#### ACTION ITEM:
Skip the images and return the records below exactly.

= Beginning of Section =

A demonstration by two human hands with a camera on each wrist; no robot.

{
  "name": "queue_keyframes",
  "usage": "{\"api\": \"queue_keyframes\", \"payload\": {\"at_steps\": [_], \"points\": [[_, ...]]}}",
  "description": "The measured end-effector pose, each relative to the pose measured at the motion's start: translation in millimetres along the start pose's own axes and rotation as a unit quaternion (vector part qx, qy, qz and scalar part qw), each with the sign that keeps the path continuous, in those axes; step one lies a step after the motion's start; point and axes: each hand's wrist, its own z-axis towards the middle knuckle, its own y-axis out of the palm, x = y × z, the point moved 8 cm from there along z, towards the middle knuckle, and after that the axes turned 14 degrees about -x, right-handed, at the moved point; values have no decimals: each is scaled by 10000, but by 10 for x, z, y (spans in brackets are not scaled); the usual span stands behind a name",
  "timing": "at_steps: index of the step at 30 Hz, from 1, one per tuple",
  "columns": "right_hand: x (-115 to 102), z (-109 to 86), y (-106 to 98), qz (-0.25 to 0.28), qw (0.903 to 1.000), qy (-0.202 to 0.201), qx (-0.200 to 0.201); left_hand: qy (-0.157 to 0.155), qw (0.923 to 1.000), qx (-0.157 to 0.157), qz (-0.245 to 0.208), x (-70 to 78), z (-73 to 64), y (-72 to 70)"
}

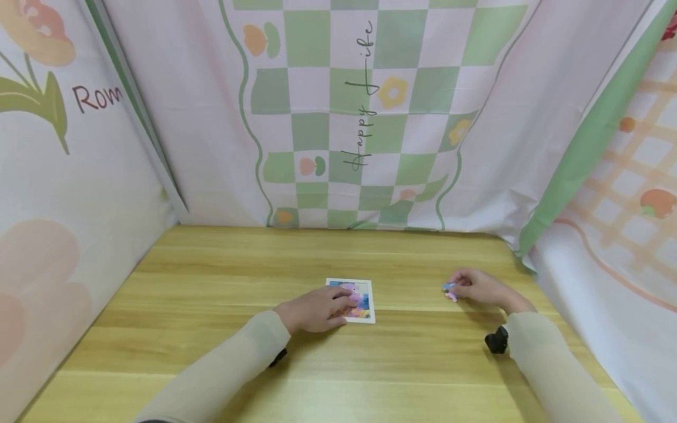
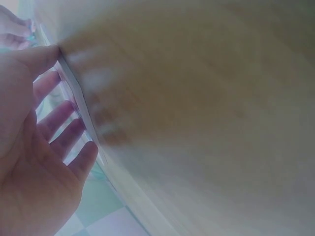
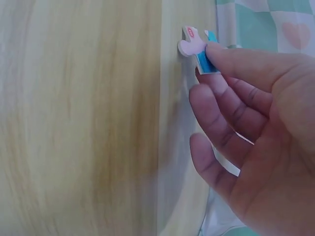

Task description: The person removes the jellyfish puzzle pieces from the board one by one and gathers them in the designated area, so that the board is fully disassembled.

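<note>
A small white-framed jigsaw puzzle (image 1: 365,294) lies on the table, its picture pink, blue and yellow. My left hand (image 1: 319,308) rests across its left part with fingers spread, hiding some of the picture. From the left wrist view, the fingertips and thumb of the left hand (image 2: 42,132) touch the board by its pale edge (image 2: 78,93). Off to the right, my right hand (image 1: 483,289) holds a pink and blue jigsaw piece (image 1: 451,291) above the table. In the right wrist view, the thumb and fingers pinch this piece (image 3: 203,56), and the other fingers are bent loosely.
The wooden table (image 1: 412,364) reaches back to a green-and-white checked curtain (image 1: 349,135). Printed cloth hangs at the left (image 1: 63,194) and right (image 1: 624,194) sides. A dark wrist device (image 1: 497,340) sits at the right cuff.
</note>
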Motion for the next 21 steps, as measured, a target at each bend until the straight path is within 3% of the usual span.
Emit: {"api": "queue_keyframes", "payload": {"at_steps": [12, 21], "points": [[126, 14, -11, -394, 9987, 274, 157, -92, 9999, -71, -114, -14, 4, 6], [96, -1, -5, -373, 9990, 205, 156, -88, 9999, -41, -104, -12, 3, -5]]}}
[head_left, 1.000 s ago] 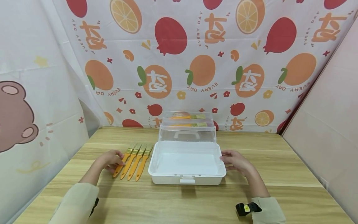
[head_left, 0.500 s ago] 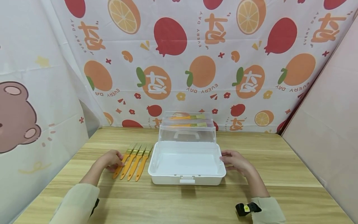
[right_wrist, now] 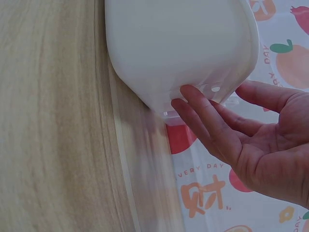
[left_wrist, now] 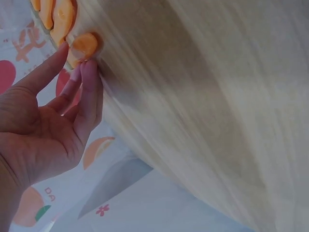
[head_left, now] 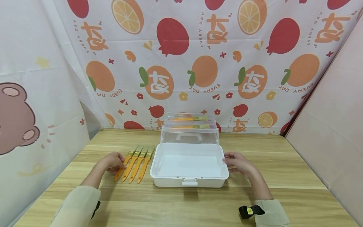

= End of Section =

#### RESPONSE FOR THIS EXERCISE:
A demonstration by two human hands with a camera on each wrist; no robot.

{
  "name": "queue_keyframes",
  "usage": "{\"api\": \"queue_keyframes\", \"payload\": {\"at_steps\": [_], \"points\": [[_, ...]]}}",
  "description": "The measured end-effector pose, each relative to the pose measured at the motion's start: translation in millimetres along the start pose's own axes and rotation as a unit quaternion (vector part qx, qy, qz and scalar part qw), each with the sign that keeps the path continuous, in those axes; step one lies a step after the motion's start; point and axes: each hand's wrist, its own z-axis towards the middle knuckle, its own y-axis out of the palm, x = y × z, the point moved 8 cm from there along z, towards the middle knuckle, and after that the axes turned 14 degrees about -x, right-handed, at the moved point; values have no decimals: each is scaled by 10000, but by 10 for x, z, y (spans in brackets are not scaled); the usual span stands behind a name",
  "timing": "at_steps: index of the step at 30 Hz, from 1, one per tuple",
  "columns": "right_hand: x (-115 to 102), z (-109 to 86), y (-106 to 98), qz (-0.25 to 0.28), qw (0.903 to 1.000), qy (-0.202 to 0.201), qx (-0.200 to 0.201); left_hand: qy (-0.157 to 0.155), qw (0.923 to 1.000), qx (-0.157 to 0.157), qz (-0.245 to 0.208), x (-70 to 78), z (-73 to 64), y (-72 to 70)"
}


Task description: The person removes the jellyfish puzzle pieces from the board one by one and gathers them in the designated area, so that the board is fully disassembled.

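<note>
A small white-framed jigsaw puzzle (image 1: 365,294) lies on the table, its picture pink, blue and yellow. My left hand (image 1: 319,308) rests across its left part with fingers spread, hiding some of the picture. From the left wrist view, the fingertips and thumb of the left hand (image 2: 42,132) touch the board by its pale edge (image 2: 78,93). Off to the right, my right hand (image 1: 483,289) holds a pink and blue jigsaw piece (image 1: 451,291) above the table. In the right wrist view, the thumb and fingers pinch this piece (image 3: 203,56), and the other fingers are bent loosely.
The wooden table (image 1: 412,364) reaches back to a green-and-white checked curtain (image 1: 349,135). Printed cloth hangs at the left (image 1: 63,194) and right (image 1: 624,194) sides. A dark wrist device (image 1: 497,340) sits at the right cuff.
</note>
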Motion for the next 21 steps, as measured, a target at each bend until the straight path is within 3% of the usual span.
Emit: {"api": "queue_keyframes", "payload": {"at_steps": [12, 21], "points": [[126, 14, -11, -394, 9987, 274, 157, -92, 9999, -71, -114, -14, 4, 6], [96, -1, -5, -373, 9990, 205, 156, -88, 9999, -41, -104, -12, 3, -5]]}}
[head_left, 1.000 s ago] 
[head_left, 0.500 s ago] 
[right_wrist, now] 
[left_wrist, now] 
[head_left, now] 

That completes the answer, and no more is expected.